La Calabria non è solo 'ndrangheta, è anche cultura (dimenticata)

Martedì 21 marzo, primo giorno di primavera, si celebra - promossa da " Libera"  - la giornata della Memoria per ricordare le vittime innocenti della mafia. 

Per ridestare le variegate memorie su tali efferati delitti che affliggono sopra tutto il Mezzogiorno d'Italia, il presidente della Repubblica Sergio Mattarella è andato a Locri nel giorno in cui la Chiesa celebra S. Giuseppe per testimoniare - con la saggezza e l'equilibrio che lo distinguono - la vicinanza dello Stato al dolore di tante famiglie colpite profondamente nei loro affetti più stretti, come Egli ben sa per aver di persona vissuto tale triste esperienza.

Un momento fulgido che tutti ricorderanno, anche se come spesso avviene, non è mancata qualche voce fuori coro che ha notato come la Regione per far "scopare" e rassettare le strade ha erogato subito €150.000: "un goffo tentativo da parte del padrone di casa ( = Presidente della Regione) per nascondere frettolosamente la polvere sotto il tappeto in previsione dell'arrivo di un ospite inatteso", che tanta gente ha accolto con rispetto e amore.

Pochi intanto forse ricordano, almeno che non siano di Cirò, che proprio il 21 marzo ricorre quest'anno la V Giornata Regionale del Calendario in memoria di Aloysius Lilius, il cirotano astronomo riformatore del calendario su  incarico di papa Gregorio XIII, coadiuvato dal calabrese card. Guglielmo Sirleto. 

Tale celebrazione, istituita con voto unanime del Consiglio Regionale il 20 maggio 2011, divenne effettiva il 21 marzo 2012, quando l'allora assessore regionale alla Cultura  Mario Caligiuri avviò i lavori di un convegno scientifico, patrocinato anche dalla Provincia e dalla Società Astronomica Italiana, che illustrò la Riforma del Calendario e il suo principale protagonista. 

I relatori invitati, consapevoli che "carmina non dant panem", si sarebbero accontentati almeno del rimborso promesso delle spese di viaggio...ma non fu così per difetto di risorse....

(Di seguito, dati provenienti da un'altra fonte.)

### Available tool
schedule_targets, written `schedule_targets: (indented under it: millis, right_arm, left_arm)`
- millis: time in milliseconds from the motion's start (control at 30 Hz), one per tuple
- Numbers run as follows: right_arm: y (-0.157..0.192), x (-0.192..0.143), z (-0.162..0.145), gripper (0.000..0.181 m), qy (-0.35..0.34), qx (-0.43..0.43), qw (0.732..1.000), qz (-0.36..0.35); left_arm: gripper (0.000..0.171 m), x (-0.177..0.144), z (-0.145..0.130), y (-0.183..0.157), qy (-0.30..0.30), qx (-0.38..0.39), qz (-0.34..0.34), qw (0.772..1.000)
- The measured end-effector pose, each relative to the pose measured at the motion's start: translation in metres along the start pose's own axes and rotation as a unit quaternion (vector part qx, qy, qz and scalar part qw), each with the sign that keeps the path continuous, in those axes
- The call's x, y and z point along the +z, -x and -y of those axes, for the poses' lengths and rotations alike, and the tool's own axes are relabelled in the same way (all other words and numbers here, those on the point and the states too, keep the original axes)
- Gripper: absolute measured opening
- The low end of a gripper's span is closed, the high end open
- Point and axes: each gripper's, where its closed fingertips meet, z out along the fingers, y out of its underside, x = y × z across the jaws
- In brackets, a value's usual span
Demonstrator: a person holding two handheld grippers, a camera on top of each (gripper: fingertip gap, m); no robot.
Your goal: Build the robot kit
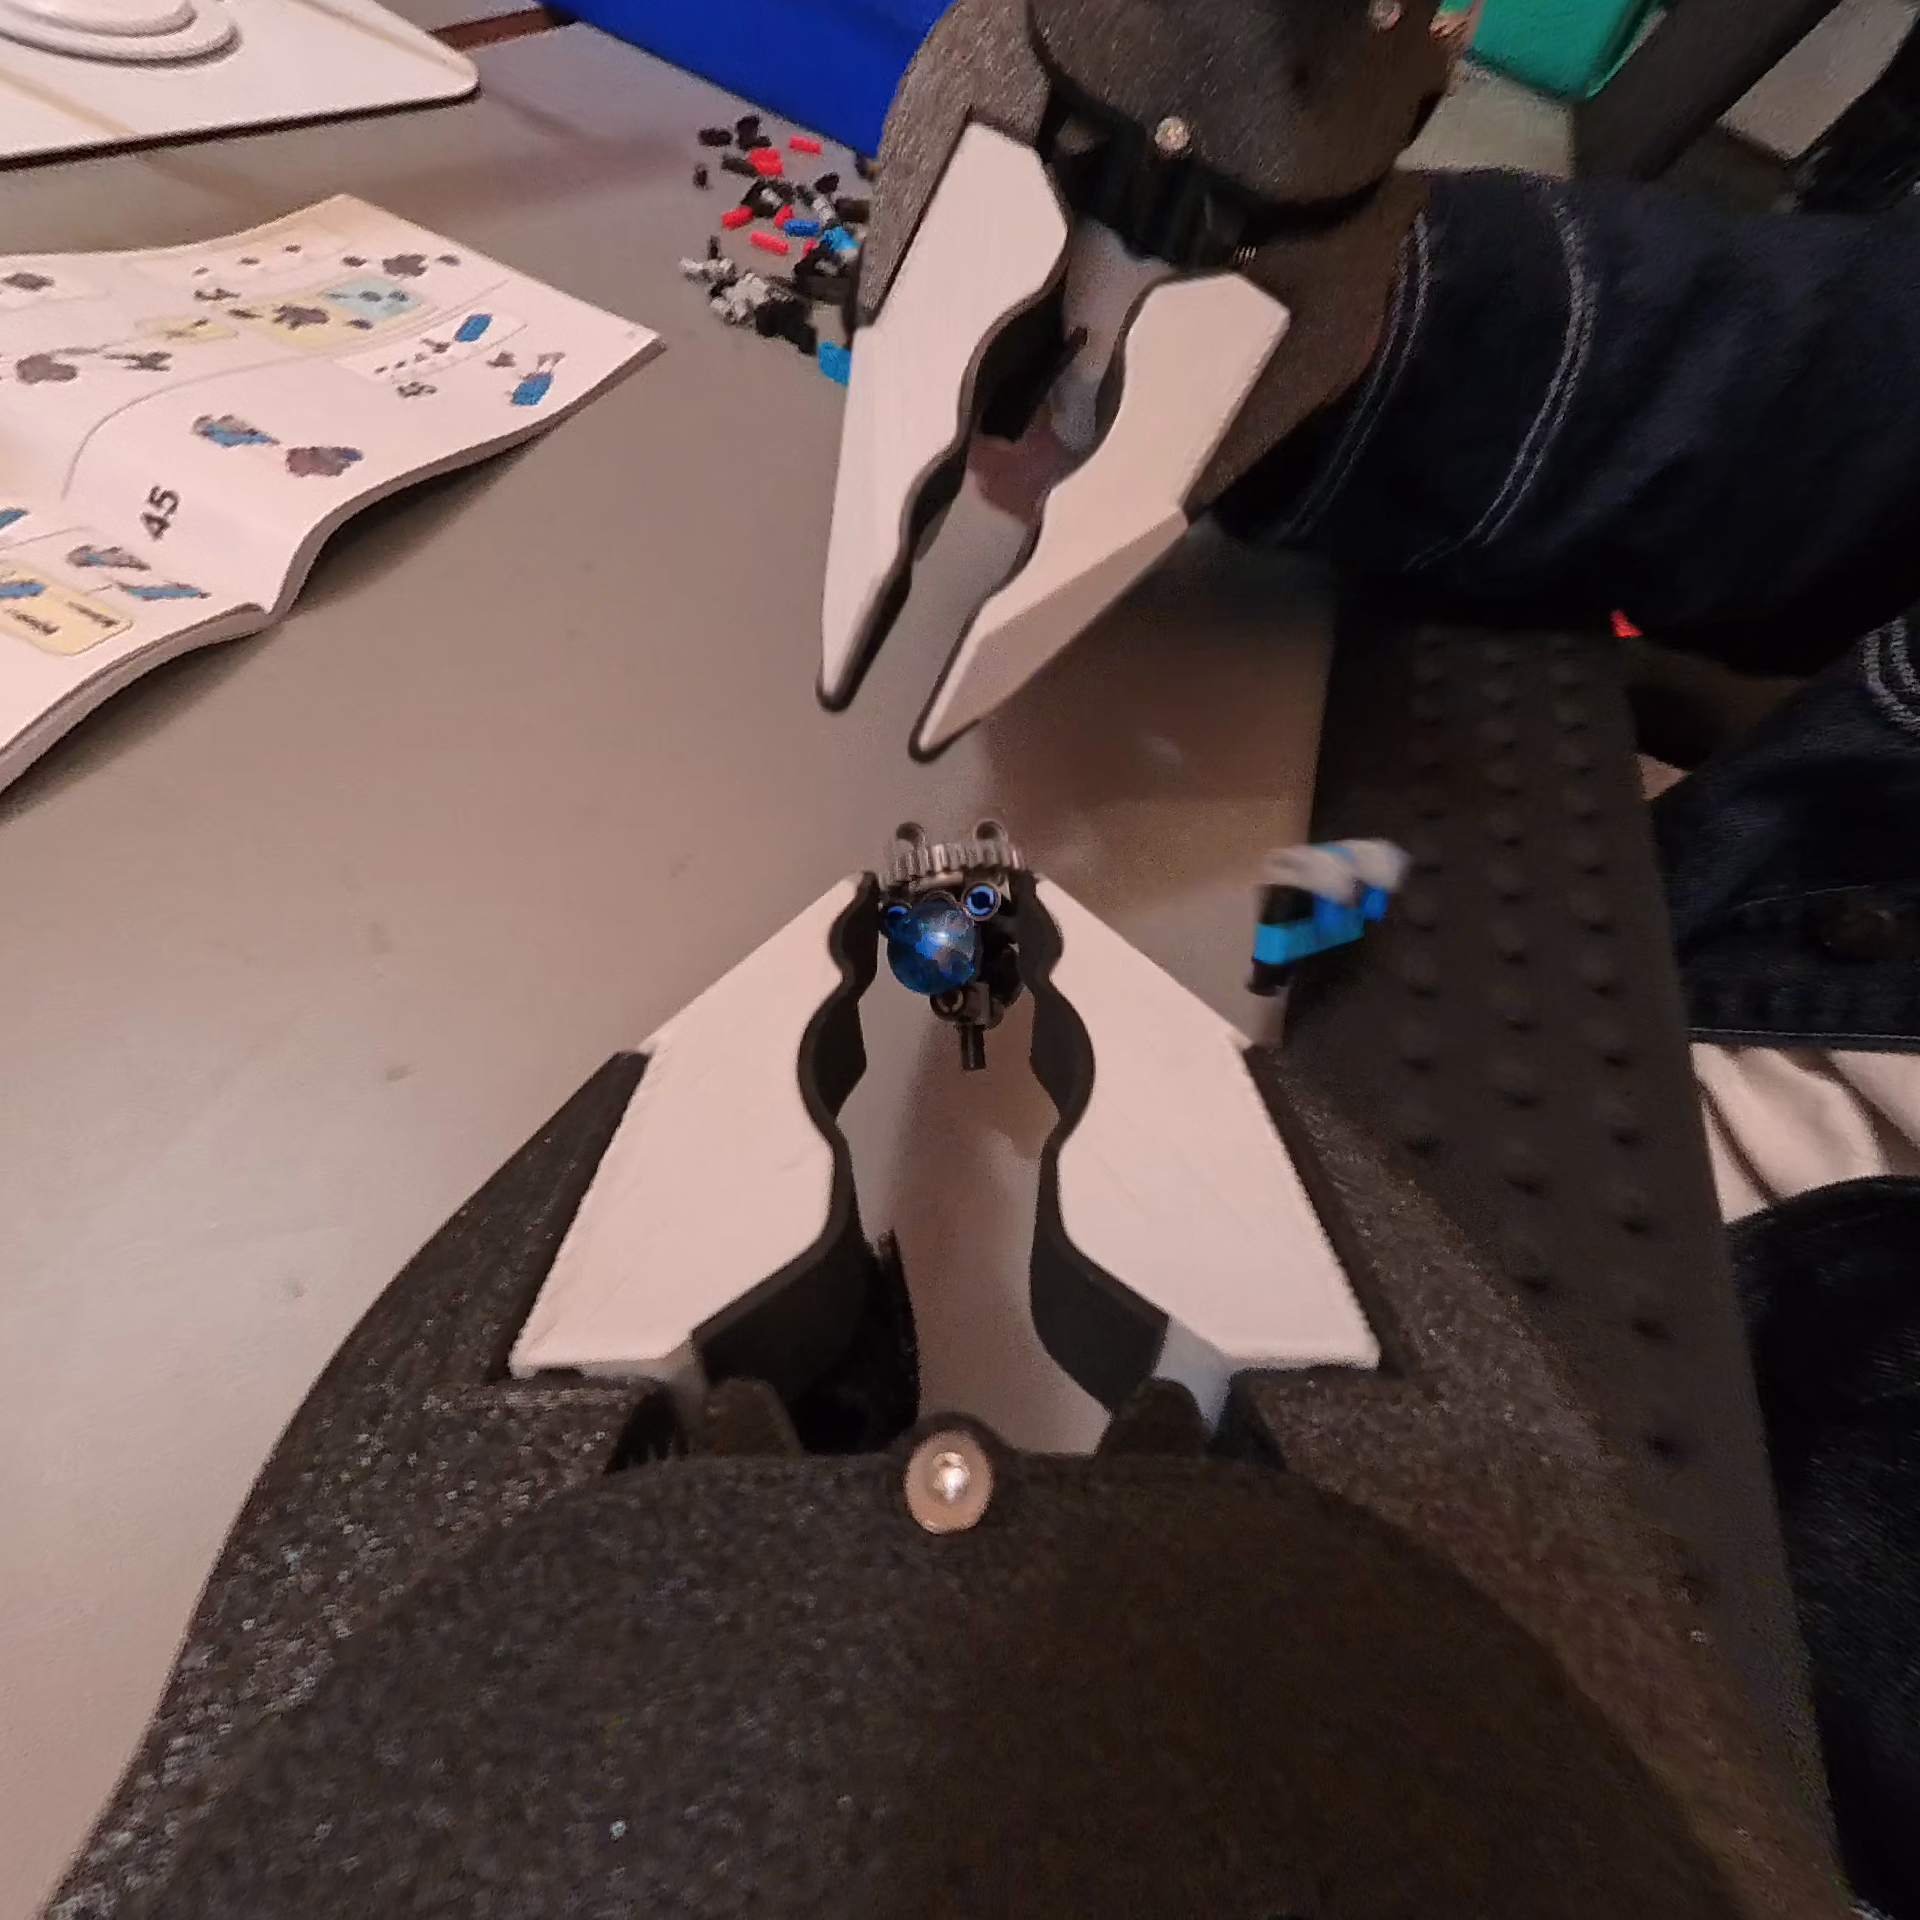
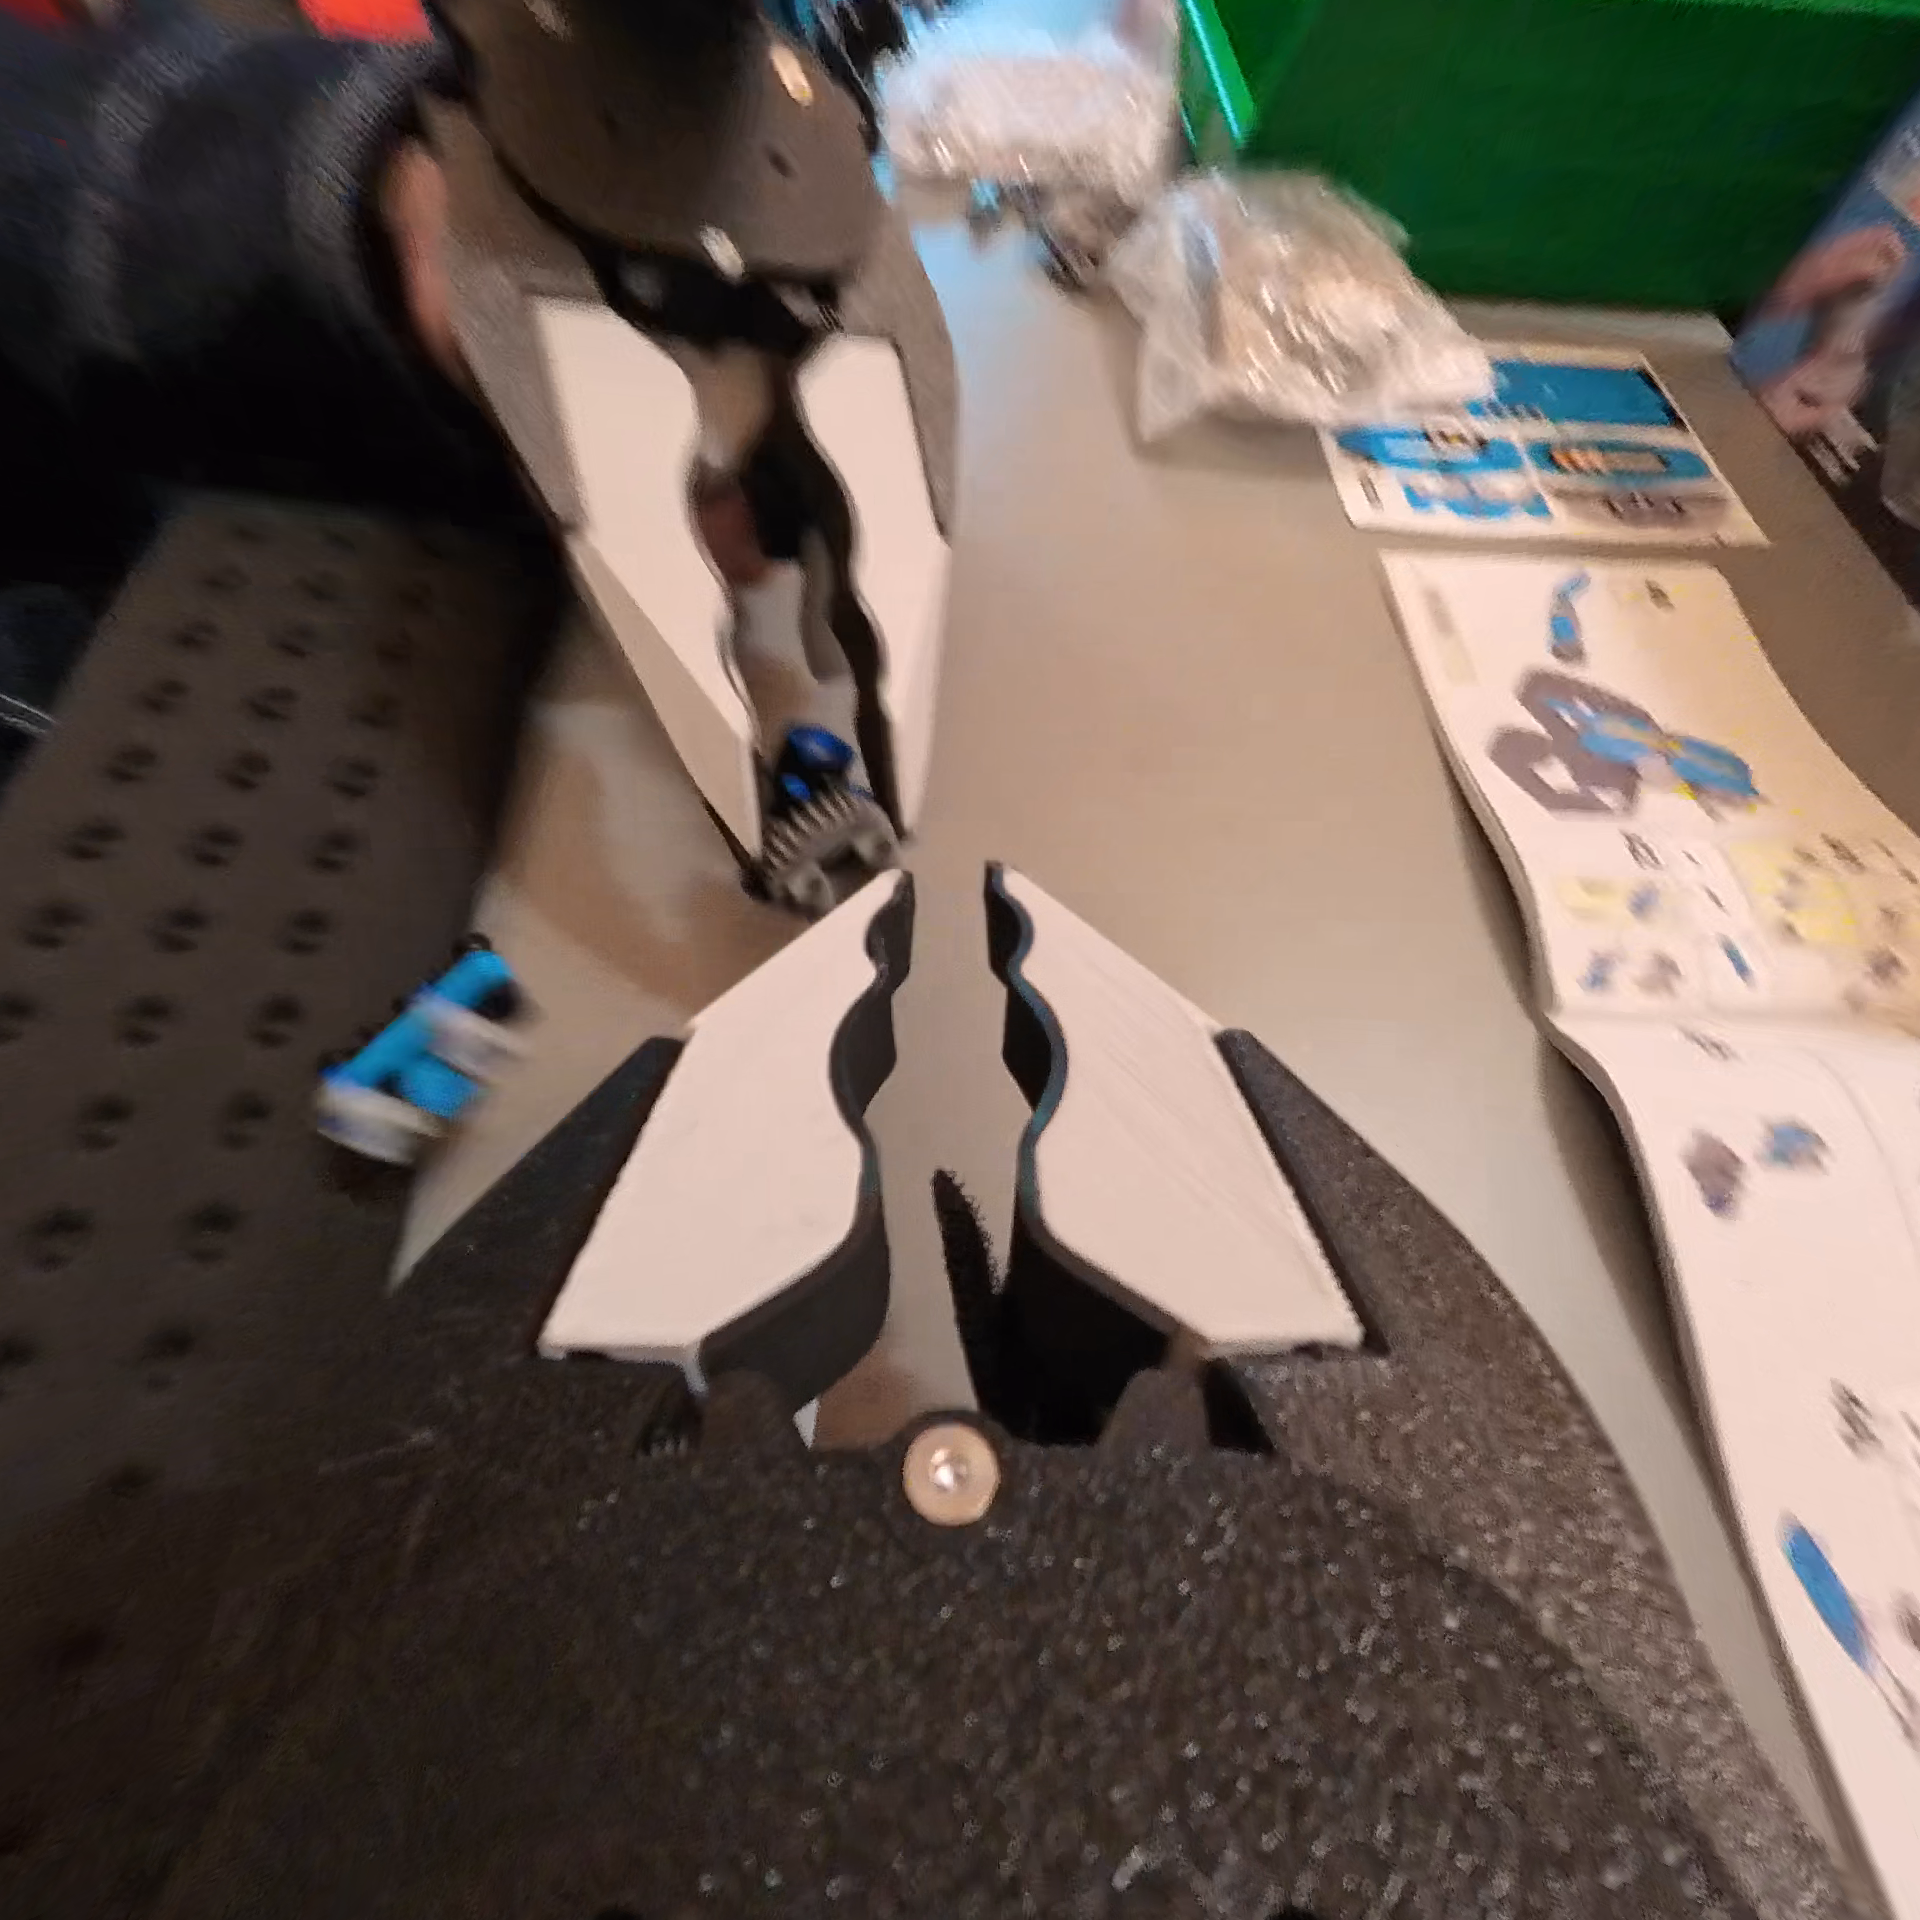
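Observation:
My left gripper (image 1: 948, 883) is shut on a small brick assembly (image 1: 940, 935) with a grey gear and a clear blue ball, gripped at the fingertips above the grey table. It also shows in the right wrist view (image 2: 821, 857), with the assembly (image 2: 816, 800) between its tips. My right gripper (image 2: 948, 878) is open a little and empty. Its tips point at the gear end of the assembly, just short of it; it shows in the left wrist view (image 1: 881, 722). A blue and white brick piece (image 1: 1320, 914) (image 2: 426, 1060) lies at the edge of a dark perforated mat (image 1: 1507, 935) (image 2: 208, 831).
An open instruction booklet (image 1: 260, 416) (image 2: 1662, 831) lies on the table. A pile of small loose parts (image 1: 779, 229) sits farther back. Clear plastic bags (image 2: 1278, 301), a leaflet (image 2: 1538, 457), a green box (image 2: 1558, 135) and a white board (image 1: 208, 73) lie around. Left and right tips are no more than a few centimetres apart.

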Motion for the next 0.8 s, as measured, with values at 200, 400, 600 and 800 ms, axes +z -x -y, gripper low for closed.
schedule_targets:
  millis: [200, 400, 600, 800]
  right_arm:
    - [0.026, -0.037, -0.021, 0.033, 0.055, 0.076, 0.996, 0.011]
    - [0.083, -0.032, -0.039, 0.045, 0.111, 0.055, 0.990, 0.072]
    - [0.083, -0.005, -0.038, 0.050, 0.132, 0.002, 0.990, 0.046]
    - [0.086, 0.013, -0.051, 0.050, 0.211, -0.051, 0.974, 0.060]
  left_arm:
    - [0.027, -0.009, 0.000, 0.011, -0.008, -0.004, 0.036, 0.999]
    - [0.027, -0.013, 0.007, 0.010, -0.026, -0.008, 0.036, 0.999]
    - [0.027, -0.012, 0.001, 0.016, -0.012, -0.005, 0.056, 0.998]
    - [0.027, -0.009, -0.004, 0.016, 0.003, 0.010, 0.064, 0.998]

Proprio l'anno scorso, in occasione della IV Celebrazione il sindaco di Cirò Mario Caruso scrivendo al Presidente della Repubblica e al Ministro dei Beni culturali affermava testualmente: " a quattro anni dall'istituzione della legge regionale non è stato mai effettuato alcun previsto finanziamento per l'organizzazione e promozione dell'evento", aggiungendo: "in questi anni abbiamo fatto salti mortali attingendo alle sole e scarsissime risorse, previste nel bilancio comunale".

Era stato proprio il Sindaco di Cirò che salutando i numerosi partecipanti alla prima Celebrazione aveva affermato: " Oggi è un momento storico,un forte stimolo perché questa ricorrenza divenga nazionale, per dare gloria alla città del Vino, ma in primo luogo di Lilio".

Vien fatto di chiedersi - "salvo sapientiori judicio" come una volta si diceva - se sia utile non solo moltiplicare, ma anche sovrapporre tante celebrazioni. 

In questi giorni ci sono anche le giornate del F.A.I, che intendono promuovere la conoscenza di tanti luoghi bellissimi del nostro Paese, spesso sconosciuti e abbandonati.

Forse una calendarizzazione più attenta e una migliore regia, che metta a disposizione adeguate risorse potrebbero rendere efficaci e durature le aspettative connesse. 

Ma la classe politica che ci governa ha tanto altro a cui pensare e non sta certo a pensare che la Riforma del Calendario e il suo artefice, Luigi Lio, siano quasi sempre ignorati dai testi scolastici e sconosciuti persino da alcuni docenti della nostra Regione.

La Calabria per fortuna non è solo mafia, ma sopratutto è stata sempre anche una solida fucina di cultura. È indispensabile che le giovani generazioni ne siano informate e sopratutto consapevoli.